Never a good sign for the prospects of a full season being played.
Let's take a step back and consider the stupidity of this. Sarver and Gilbert both overpaid for their teams and hope to blow up the system, then create a more favorable one that would cover up the fact that they overpaid for their teams. In Gilbert's case, he coddled LeBron for years, overpaid just about every player on his team (did Daniel Gibson write his deal himself?), showed no roster savvy whatsoever (his front office was really the Bizarro Sam Presti), crippled his own cap season after season, then flipped out when LeBron finally said, "I gotta get out of here, I need to play with better players"… and now he blames "the system" for what happened because there are apparently no mirrors in his house. Sarver overpaid for the Suns, realized it about a year later, then spent the next few years pinching pennies … which would have been fine if he didn't have a legitimate chance to win the title from 2005 to 2008 and also in 2010. He's the kind of guy who watched Steve Kerr build a team that came within a couple of breaks of making the 2010 Finals, then offered Kerr a pay cut. His fans hate him; hell, his own players hate him. When I made a few Sarver/Gilbert tweets yesterday, Steve Nash retweeted one of the anti-Sarver tweets.
Why do two owners with CLEAR AGENDAS like Sarver and Gilbert have any input here? It's a great question. The NFL had three of its best and most ruthless owners (Bob Kraft, Jerry Jones and Jerry Richardson) handling its lockout; the NBA has the likes of Sarver, Gilbert, New York's James Dolan and Minnesota's Glen Taylor involved. Have you watched how they run their teams? For god's sake, Taylor just splurged on a coach (Rick Adelman) who told him in no uncertain terms, "I am not answering to your current GM," so instead of firing that GM (David Kahn, the least respected GM in the league by a landslide), Taylor decided, "OK, you don't have to answer to him" AND KEPT BOTH GUYS!!!!!!!! And Dolan is Dolan — he's basically the train from Unstoppable at all times. Why should I expect those four owners to have great insight into solving something as complicated as a labor dispute?

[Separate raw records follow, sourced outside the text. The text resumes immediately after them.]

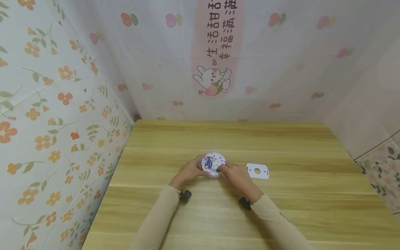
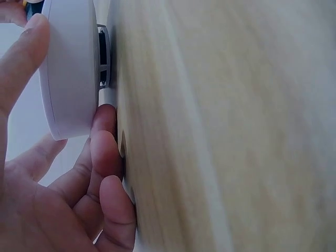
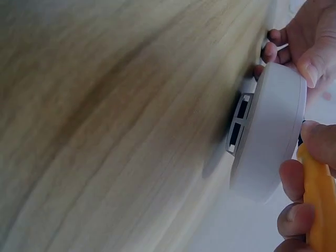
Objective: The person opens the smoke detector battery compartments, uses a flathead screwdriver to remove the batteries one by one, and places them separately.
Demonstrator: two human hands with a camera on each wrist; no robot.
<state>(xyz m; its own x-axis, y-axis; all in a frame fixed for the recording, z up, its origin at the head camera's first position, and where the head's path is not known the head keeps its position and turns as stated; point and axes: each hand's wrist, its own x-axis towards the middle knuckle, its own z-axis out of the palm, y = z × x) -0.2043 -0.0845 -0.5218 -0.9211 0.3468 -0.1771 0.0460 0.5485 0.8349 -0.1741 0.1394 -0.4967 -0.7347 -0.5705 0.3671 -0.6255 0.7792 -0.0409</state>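
Note:
A round white smoke detector (image 1: 220, 159) is held a little above the table with its back facing up. A blue-and-yellow battery or label (image 1: 208, 162) shows on that back. My left hand (image 1: 190, 171) grips the detector from the left, thumb (image 2: 29, 52) on its upper edge and fingers below. The vented underside (image 3: 240, 123) faces the wood in the right wrist view. At the detector's right edge, my right hand (image 1: 236, 177) holds a yellow-handled tool (image 3: 317, 197) with a dark front part. Fingers and the detector's rim hide the tip, so I cannot tell its exact kind.
To the right of my right hand, a white mounting plate (image 1: 263, 169) with a round central hole lies flat on the wooden table (image 1: 193, 135). A patterned curtain (image 1: 162, 76) hangs behind the table, and a floral one (image 1: 62, 139) stands along its left side.

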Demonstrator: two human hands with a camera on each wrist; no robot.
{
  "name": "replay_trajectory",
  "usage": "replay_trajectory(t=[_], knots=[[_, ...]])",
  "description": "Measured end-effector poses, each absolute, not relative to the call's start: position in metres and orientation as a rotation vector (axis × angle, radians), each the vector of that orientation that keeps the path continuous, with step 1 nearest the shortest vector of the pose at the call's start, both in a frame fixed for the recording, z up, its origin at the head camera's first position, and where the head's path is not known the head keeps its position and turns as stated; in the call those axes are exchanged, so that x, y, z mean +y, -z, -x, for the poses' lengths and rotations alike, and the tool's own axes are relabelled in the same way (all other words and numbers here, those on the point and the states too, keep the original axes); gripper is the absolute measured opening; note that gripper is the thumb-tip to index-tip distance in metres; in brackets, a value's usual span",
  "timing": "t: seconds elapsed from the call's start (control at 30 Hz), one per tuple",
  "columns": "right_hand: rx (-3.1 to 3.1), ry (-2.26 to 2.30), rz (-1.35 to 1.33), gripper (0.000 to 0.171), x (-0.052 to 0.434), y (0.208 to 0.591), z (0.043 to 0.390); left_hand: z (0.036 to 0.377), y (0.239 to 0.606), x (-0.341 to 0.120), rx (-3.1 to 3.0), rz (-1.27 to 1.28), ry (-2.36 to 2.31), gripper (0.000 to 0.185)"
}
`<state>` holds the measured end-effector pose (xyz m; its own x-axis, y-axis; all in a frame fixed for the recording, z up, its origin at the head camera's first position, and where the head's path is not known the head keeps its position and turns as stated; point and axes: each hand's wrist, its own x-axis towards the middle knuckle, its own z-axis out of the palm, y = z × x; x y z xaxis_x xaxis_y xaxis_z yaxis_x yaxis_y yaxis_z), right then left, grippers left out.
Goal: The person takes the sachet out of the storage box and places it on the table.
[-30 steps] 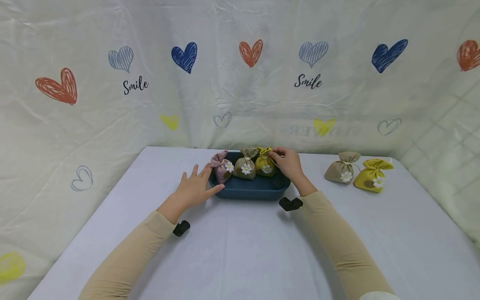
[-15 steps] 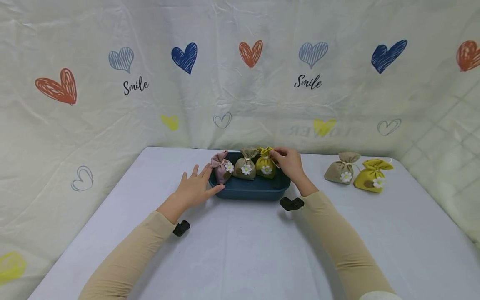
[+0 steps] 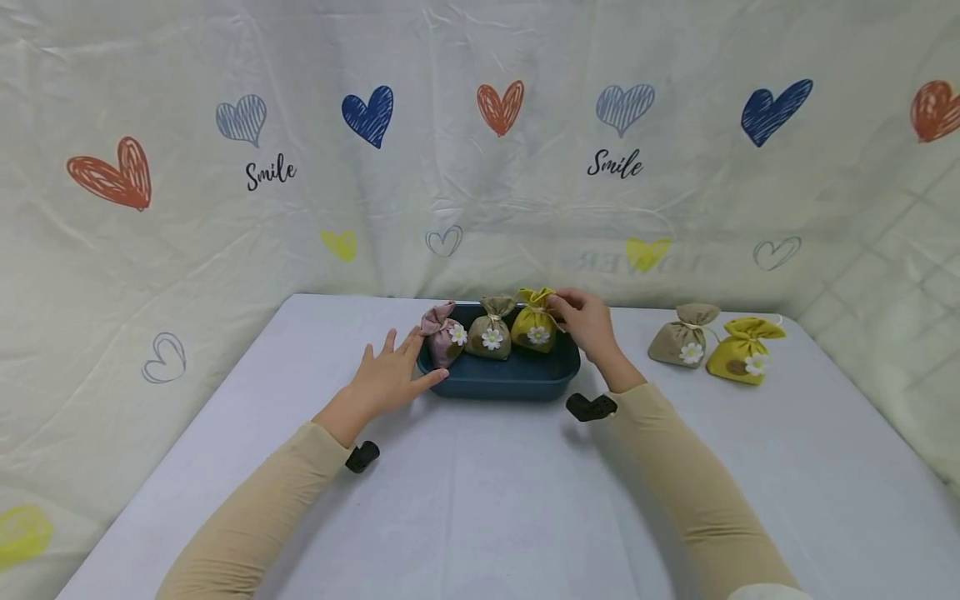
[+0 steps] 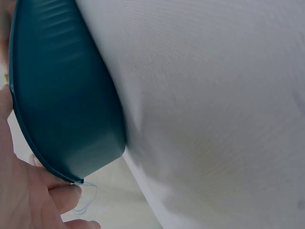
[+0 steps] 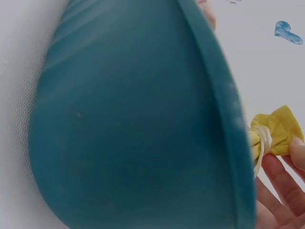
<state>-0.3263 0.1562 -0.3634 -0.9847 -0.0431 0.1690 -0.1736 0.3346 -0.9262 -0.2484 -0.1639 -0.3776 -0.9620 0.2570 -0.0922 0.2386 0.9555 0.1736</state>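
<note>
A dark teal tray (image 3: 502, 382) sits at the far middle of the white table. In it stand a pink sachet bag (image 3: 444, 335), a khaki bag (image 3: 491, 331) and a yellow bag (image 3: 534, 325), each with a daisy on it. My right hand (image 3: 585, 321) pinches the tied top of the yellow bag, which leans to the right; the right wrist view shows the yellow top (image 5: 276, 133) by my fingers above the tray's rim (image 5: 224, 90). With straight fingers my left hand (image 3: 390, 375) rests against the tray's left end (image 4: 62, 105).
To the right of the tray, a second khaki bag (image 3: 684, 337) and a second yellow bag (image 3: 742, 350) stand on the table. A cloth backdrop printed with hearts hangs behind and around the table (image 3: 480, 500).
My right hand has shifted slightly right and back, pulling the yellow bag a little away from the khaki one. The left hand has stayed where it was.
</note>
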Motion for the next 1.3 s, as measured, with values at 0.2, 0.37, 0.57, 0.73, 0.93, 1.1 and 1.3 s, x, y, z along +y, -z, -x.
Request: replay_trajectory(t=[0.2,0.37,0.57,0.73,0.93,1.1,1.3], knots=[[-2.466,-1.777,-0.216,0.040,0.160,0.354,0.322,0.249,0.378,-0.163,2.992,-0.379,-0.243,0.093],[-2.462,-1.790,-0.243,0.041,0.163,0.347,0.318,0.249,0.379,-0.164,2.994,-0.378,-0.241,0.093],[-2.489,-1.747,-0.268,0.040,0.166,0.341,0.314,0.250,0.381,-0.165,2.997,-0.379,-0.228,0.094],[-2.509,-1.728,-0.286,0.040,0.169,0.338,0.309,0.250,0.382,-0.165,2.997,-0.379,-0.229,0.093],[-2.508,-1.736,-0.316,0.041,0.172,0.333,0.303,0.249,0.382,-0.165,2.997,-0.376,-0.254,0.093],[-2.516,-1.761,-0.319,0.041,0.174,0.331,0.299,0.249,0.382,-0.164,2.999,-0.384,-0.238,0.093],[-2.514,-1.762,-0.330,0.040,0.179,0.328,0.297,0.249,0.381,-0.164,2.999,-0.386,-0.238,0.093]])
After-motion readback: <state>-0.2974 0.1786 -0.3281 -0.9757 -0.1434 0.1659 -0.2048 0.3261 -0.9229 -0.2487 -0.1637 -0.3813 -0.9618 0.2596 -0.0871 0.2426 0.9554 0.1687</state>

And are we really missing games over this? You should have labor stoppages only because of real issues — like what we had in 1964, when the players nearly sat out the All-Star Game in Boston because they were being treated so badly, or in 1998, when the players were suddenly making so much money that the owners needed a better way to protect themselves. We're not even close to that. I can tell you right now where we're ending up: 51/49 split, four-year max deals, slightly harder cap. So effing get there already. Enough with the posturing. And by the way, both sides could mention the fans once in a while, or show at least a little urgency that they're about to blow all momentum from one of the best seasons in the history of the league. If they think anyone except for die-hard basketball fans will care that there's no NBA in October, November and December — when we'll be focused on the baseball playoffs, the NFL and college football — then they're even more delusional than I thought. I hate everybody in this. Seriously. Both sides make me want to throw up. That was your Anusol NBA Lockout Watch for this week. Back to football."
Also,
here is a link to a Malcolm Gladwell article with a different perspective on
the nature of what it means to own an NBA team.
http://www.grantland.com/story/_/id/6874079/psychic-benefits-nba-lockout
That's it. I'm done. I was gonna talk about the pimps (the owners) and the hoes (the players) a bit more but I don't need to be any more upset than I already am. We'll save it for another day.